### YOUR INSTRUCTIONS
The span to repeat in the listing below runs from the line containing "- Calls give" to the line containing "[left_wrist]", inclusive. Repeat it exactly, and only it.

### INPUT
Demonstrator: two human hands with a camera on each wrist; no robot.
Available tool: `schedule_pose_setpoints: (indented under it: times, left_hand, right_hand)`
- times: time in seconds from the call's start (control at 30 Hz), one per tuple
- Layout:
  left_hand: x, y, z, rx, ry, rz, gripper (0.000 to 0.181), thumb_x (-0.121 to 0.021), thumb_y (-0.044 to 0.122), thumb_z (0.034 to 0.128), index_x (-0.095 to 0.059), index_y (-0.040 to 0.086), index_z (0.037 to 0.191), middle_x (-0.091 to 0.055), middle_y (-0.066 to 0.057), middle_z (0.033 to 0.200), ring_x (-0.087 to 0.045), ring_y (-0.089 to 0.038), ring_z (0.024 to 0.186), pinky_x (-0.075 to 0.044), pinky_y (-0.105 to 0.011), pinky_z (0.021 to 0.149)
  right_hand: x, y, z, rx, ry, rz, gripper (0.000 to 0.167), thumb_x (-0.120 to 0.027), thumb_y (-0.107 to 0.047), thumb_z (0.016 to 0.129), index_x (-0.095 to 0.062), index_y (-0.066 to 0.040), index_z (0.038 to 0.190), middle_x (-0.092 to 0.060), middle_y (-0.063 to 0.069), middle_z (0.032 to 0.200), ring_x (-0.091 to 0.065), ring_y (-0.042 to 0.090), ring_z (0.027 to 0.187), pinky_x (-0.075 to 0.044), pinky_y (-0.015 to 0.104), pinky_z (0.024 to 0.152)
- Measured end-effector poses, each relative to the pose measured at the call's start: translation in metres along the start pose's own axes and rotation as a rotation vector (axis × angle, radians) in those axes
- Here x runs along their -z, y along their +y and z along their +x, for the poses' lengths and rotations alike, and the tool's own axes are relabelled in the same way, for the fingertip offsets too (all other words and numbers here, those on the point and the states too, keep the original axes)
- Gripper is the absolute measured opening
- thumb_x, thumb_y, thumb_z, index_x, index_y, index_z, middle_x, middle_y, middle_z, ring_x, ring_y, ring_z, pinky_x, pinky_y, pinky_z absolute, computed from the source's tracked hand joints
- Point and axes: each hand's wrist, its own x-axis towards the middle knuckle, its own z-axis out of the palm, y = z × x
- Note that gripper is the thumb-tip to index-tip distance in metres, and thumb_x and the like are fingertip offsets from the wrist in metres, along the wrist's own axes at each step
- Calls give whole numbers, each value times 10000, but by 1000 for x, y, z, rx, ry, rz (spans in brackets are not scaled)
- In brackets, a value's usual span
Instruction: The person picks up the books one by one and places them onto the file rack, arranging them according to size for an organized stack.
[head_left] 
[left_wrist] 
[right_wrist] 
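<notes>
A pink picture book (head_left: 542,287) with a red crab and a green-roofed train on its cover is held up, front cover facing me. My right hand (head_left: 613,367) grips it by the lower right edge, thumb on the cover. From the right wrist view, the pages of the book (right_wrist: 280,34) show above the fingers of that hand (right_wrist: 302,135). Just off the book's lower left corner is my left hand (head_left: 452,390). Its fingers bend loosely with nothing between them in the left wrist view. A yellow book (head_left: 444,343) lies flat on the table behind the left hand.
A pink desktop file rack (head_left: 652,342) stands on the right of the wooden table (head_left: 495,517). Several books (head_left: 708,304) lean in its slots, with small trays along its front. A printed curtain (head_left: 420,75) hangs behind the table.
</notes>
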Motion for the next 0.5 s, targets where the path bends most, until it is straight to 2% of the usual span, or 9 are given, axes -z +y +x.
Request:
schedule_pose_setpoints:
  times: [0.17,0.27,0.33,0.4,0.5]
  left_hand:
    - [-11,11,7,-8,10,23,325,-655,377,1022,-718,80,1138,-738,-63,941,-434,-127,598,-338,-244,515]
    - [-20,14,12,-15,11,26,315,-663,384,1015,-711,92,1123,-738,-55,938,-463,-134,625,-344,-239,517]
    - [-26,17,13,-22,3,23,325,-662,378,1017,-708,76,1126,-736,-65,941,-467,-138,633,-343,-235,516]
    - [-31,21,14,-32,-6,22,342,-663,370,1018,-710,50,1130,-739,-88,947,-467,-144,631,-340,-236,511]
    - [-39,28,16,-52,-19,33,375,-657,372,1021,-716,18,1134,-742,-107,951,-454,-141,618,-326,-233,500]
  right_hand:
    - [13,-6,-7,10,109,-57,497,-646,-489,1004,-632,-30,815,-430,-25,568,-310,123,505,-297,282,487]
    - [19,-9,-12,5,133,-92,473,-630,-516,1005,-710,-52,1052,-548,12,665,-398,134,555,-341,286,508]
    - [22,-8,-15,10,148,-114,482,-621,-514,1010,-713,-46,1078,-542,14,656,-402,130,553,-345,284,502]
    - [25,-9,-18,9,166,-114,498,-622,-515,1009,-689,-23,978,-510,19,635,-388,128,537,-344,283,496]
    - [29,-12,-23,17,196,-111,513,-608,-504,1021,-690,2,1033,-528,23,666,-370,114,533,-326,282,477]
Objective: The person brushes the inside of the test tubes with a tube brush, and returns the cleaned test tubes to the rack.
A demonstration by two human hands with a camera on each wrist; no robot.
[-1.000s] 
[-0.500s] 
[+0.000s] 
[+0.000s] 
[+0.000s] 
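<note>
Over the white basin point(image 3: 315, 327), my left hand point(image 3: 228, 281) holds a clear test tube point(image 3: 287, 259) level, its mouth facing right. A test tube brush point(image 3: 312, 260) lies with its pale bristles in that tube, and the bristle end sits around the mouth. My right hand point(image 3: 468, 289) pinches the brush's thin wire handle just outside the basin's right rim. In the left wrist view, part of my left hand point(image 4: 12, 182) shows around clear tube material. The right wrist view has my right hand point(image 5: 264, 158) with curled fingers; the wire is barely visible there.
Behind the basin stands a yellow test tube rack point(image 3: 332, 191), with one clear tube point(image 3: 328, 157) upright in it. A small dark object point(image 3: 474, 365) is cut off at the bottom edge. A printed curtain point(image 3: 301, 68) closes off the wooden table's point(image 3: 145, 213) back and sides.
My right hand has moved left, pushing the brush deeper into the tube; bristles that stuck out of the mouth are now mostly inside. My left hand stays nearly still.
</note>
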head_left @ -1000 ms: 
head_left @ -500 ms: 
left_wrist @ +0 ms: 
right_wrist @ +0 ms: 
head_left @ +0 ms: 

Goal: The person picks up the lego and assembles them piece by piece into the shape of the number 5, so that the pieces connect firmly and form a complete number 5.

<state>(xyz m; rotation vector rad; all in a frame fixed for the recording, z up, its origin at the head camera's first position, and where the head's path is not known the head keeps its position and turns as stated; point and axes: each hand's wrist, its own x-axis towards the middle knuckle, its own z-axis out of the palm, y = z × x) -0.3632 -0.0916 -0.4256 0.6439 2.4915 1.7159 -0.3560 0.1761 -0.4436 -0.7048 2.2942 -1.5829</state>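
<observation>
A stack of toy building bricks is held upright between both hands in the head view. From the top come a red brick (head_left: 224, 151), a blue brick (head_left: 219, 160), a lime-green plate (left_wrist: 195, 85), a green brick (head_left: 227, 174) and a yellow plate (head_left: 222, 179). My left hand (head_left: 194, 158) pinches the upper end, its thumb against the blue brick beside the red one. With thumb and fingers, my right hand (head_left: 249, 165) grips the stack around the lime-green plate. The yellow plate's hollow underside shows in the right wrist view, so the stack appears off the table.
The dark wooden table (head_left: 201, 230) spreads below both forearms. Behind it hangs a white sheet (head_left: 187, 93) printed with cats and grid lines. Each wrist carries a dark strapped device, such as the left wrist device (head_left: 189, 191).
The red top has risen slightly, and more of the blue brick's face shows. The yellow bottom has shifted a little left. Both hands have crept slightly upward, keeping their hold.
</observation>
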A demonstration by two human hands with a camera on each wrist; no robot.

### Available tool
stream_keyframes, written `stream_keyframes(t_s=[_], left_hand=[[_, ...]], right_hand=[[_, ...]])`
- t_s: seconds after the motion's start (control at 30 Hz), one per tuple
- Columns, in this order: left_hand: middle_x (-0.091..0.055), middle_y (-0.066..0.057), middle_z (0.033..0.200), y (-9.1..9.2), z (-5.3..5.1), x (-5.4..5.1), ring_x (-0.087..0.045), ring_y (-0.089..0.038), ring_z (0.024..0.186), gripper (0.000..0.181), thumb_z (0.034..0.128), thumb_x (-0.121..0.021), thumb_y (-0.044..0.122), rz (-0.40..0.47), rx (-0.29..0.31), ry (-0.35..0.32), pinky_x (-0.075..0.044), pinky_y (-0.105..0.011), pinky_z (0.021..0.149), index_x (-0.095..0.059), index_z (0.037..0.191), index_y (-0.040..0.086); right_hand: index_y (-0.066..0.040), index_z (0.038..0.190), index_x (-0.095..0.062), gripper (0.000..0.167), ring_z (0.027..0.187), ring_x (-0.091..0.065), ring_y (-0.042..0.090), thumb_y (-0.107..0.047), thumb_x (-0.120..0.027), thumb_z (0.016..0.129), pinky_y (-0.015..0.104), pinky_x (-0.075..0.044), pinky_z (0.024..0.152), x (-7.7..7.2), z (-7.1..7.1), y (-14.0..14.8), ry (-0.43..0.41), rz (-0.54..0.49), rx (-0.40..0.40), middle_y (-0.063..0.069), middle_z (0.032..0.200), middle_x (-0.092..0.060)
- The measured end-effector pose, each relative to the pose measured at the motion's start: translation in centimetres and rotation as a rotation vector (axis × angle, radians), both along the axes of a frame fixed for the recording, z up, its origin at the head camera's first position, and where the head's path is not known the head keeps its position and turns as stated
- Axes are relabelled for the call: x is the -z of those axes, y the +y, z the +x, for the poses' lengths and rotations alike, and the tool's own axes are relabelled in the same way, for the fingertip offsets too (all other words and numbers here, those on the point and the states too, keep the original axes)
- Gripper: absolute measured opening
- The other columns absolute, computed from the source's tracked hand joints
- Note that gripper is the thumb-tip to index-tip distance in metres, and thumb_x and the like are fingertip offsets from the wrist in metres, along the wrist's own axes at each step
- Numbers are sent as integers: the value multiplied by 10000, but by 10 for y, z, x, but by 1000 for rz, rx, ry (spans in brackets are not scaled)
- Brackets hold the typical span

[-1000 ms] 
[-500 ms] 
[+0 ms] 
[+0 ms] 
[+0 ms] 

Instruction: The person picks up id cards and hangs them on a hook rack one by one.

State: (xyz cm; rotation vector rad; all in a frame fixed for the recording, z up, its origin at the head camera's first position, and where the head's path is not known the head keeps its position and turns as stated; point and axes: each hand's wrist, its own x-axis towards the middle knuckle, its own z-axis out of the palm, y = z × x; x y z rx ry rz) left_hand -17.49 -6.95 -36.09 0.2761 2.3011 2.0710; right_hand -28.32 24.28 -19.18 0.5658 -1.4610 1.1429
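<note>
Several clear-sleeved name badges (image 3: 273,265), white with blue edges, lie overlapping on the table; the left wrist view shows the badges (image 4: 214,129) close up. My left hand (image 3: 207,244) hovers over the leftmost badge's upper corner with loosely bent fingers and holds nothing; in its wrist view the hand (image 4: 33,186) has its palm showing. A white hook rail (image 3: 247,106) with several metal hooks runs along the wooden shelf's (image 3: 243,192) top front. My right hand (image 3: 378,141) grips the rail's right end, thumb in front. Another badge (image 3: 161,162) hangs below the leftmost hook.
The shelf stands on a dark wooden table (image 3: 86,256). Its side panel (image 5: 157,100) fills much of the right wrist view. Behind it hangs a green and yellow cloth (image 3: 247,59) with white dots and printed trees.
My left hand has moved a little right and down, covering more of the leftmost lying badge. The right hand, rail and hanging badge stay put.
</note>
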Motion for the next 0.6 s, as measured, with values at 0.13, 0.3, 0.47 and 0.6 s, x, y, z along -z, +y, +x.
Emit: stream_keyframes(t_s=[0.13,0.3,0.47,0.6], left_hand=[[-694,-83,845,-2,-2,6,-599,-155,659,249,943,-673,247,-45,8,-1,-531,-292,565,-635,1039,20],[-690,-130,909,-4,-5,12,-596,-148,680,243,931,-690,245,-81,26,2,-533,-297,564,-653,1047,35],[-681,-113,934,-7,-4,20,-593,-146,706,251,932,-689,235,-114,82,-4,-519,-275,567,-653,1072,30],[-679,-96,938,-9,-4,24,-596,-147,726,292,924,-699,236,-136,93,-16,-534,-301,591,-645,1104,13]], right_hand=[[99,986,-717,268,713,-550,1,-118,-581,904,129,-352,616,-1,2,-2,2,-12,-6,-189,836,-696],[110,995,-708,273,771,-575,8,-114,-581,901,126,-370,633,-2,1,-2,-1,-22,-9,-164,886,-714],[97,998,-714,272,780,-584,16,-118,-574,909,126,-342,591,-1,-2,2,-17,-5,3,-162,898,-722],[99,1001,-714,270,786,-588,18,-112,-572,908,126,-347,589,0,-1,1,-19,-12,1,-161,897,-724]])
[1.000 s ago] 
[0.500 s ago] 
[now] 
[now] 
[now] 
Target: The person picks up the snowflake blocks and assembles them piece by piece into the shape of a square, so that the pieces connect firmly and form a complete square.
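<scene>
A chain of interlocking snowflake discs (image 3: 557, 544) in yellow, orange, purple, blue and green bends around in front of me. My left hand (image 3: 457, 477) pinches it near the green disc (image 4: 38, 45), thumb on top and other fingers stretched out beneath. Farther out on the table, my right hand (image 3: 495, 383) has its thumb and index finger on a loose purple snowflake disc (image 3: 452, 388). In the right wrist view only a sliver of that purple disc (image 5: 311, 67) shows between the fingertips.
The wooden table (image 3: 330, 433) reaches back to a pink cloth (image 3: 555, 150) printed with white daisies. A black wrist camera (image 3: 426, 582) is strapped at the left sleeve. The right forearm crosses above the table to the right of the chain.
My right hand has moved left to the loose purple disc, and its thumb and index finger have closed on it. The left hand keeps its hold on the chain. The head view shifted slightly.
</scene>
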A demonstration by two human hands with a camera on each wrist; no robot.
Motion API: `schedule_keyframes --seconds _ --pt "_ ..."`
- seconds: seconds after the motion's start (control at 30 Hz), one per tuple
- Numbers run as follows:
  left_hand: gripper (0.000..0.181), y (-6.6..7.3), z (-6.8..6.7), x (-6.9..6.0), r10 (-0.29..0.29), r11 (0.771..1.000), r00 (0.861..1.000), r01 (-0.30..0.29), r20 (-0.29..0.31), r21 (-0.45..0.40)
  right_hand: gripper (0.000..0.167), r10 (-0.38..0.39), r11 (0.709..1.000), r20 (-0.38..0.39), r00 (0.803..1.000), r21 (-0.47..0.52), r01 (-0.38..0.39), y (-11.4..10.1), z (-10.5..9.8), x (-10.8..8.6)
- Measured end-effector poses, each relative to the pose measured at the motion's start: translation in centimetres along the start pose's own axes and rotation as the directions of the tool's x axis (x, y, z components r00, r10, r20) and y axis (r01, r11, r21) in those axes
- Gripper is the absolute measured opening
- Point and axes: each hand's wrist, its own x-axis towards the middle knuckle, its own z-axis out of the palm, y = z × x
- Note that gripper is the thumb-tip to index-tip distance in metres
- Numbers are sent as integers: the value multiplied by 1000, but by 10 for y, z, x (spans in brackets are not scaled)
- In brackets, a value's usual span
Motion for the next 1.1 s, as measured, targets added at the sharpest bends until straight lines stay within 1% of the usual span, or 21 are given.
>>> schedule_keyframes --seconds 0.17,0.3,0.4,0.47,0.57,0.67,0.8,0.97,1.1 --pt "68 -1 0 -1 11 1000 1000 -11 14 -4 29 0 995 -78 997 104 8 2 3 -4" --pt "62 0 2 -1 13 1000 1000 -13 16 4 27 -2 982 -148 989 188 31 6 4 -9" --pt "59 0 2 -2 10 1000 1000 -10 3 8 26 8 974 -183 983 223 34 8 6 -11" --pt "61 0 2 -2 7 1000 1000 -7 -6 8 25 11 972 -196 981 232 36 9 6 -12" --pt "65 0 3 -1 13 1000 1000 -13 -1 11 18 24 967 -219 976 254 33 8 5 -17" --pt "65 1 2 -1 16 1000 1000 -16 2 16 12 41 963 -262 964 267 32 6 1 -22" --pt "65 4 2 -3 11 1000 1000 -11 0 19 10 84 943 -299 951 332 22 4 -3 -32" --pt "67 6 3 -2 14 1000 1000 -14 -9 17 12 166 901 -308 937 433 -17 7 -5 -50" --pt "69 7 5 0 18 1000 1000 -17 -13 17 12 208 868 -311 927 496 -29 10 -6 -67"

### YOUR RESPONSE
- Calls give whole numbers, each value times 10000, but by 1000 for x, y, z, rx, ry, rz (spans in brackets are not scaled)
- In brackets, a value's usual span
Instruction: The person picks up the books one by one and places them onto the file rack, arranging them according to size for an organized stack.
[head_left] 
[left_wrist] 

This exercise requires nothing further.